Comparison with RAID 5

4 x 4 TB drives

  • 1 RAID array
  • 12 TB total

4 x 4 TB drives & 2 x 2 TB drives

  • 2 RAID arrays
  • 14 TB total

5 x 4* TB drives

  • Several 4TB disks and 2 smaller disks spanned to produce a 4 TB block device
  • 16 TB total

I’m not actually planning on actually doing this because this setup will probably have all kinds of problems, however I do wonder, what would those problems be?

  • lemmyvore@feddit.nl
    link
    fedilink
    English
    arrow-up
    3
    ·
    5 months ago

    Typical problems with parity arrays are:

    • They suffer from something called “write hole”. If power fails while information is being written to the array, different drives can end up with conflicting versions of the information and no way to reconcile it. The software solution is to use ZFS, but ZFS has a pretty steep learning curve and is not easy to manage. The hardware solution is to make sure power to the array never fails, by using either an UPS to the machine or connecting the drives through a PCI card with a battery, which allows them to always finish write operations even without power.
    • Making up a 4 TB out of 2x2 TB is not a good idea, you’re basically doubling the failure probability of that particular “4 TB” drive.
    • Parity arrays usually require drives to be all the same size.
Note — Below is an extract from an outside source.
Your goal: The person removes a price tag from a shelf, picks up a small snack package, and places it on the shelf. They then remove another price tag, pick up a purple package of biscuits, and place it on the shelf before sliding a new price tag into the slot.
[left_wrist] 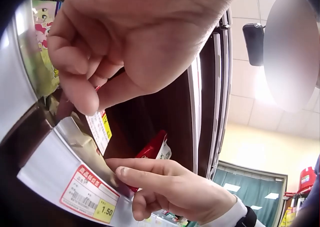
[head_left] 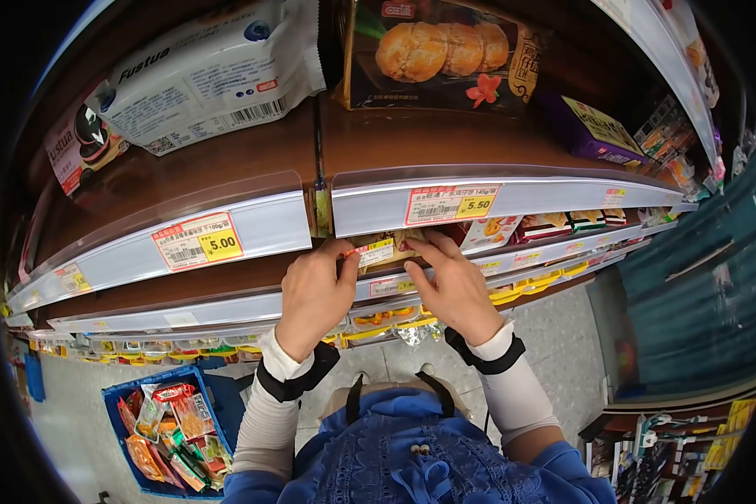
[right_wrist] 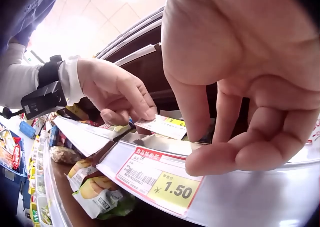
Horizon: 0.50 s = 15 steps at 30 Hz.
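My left hand (head_left: 317, 290) reaches over the shelf lip from the left, its thumb and forefinger pinching the near end of a small white-and-yellow price label (head_left: 376, 252). In the right wrist view the label (right_wrist: 167, 127) sits tilted above a cream-tan wrapper. The right hand (head_left: 458, 290) is at the other end, with its forefinger stretched along the tan wrapper (left_wrist: 85, 144) and its thumb close beside it. Its lower fingers bend in front of the lip in the left wrist view. I cannot tell whether the right fingers grip the wrapper.
A higher shelf carries a Fustua bag (head_left: 218, 80) and a dark pastry pack (head_left: 445, 59); its price strip (head_left: 454, 206) overhangs the hands. A 1.50 tag (right_wrist: 160, 182) fronts the lower shelf. On the floor at left stands a blue basket (head_left: 113, 399) of packaged snacks.
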### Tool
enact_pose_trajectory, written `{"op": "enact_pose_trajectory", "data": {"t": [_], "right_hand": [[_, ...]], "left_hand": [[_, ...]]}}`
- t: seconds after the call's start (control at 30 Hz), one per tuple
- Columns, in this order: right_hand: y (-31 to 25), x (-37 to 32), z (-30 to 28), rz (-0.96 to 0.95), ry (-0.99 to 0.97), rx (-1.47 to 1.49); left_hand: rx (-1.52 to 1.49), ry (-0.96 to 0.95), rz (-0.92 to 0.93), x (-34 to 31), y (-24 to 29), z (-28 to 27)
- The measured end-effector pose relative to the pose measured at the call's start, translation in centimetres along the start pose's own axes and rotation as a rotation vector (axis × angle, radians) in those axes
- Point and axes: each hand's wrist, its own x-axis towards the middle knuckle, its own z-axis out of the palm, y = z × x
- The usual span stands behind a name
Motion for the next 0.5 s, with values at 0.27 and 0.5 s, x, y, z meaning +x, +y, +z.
{"op": "enact_pose_trajectory", "data": {"t": [0.27, 0.5], "right_hand": [[1.1, 0.4, 1.4, -0.072, 0.105, 0.030], [-0.7, 1.3, 0.9, 0.314, 0.018, 0.906]], "left_hand": [[-0.128, -0.113, -0.168, 0.6, -0.2, 0.5], [-0.448, -0.231, -0.305, 0.5, -0.1, 0.0]]}}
Meaning that if you want to upgrade your array you need to buy as many drives before you can take advantage of the increased space. There are parity schemes like Unraid that work around this by using only one large parity drive that computes parities across all the others regardless of their sizes; but Unraid is proprietary and requires a paid subscription.
    • If a drive fails, rebuilding the array after replacing that drive requires an intensive pass through all the surviving members of the array. This can greatly increase the risk of another drive failing. A RAID5 array would be lost if that occured. That’s why people usually recommend RAID6, but RAID6 only makes sense with 5+ drives.

    Unrelated to parity:

    • Using a lot of small drives is very power-intensive and inefficient.
    • Whenever designing arrays you have to consider what you’ll do in case of drive failure. Do you have a replacement on hand? Will you go out and buy another drive? How long will it take for it to reach you?
    • What about backups?
    • How much of your data is really essential and should be preserved at all costs?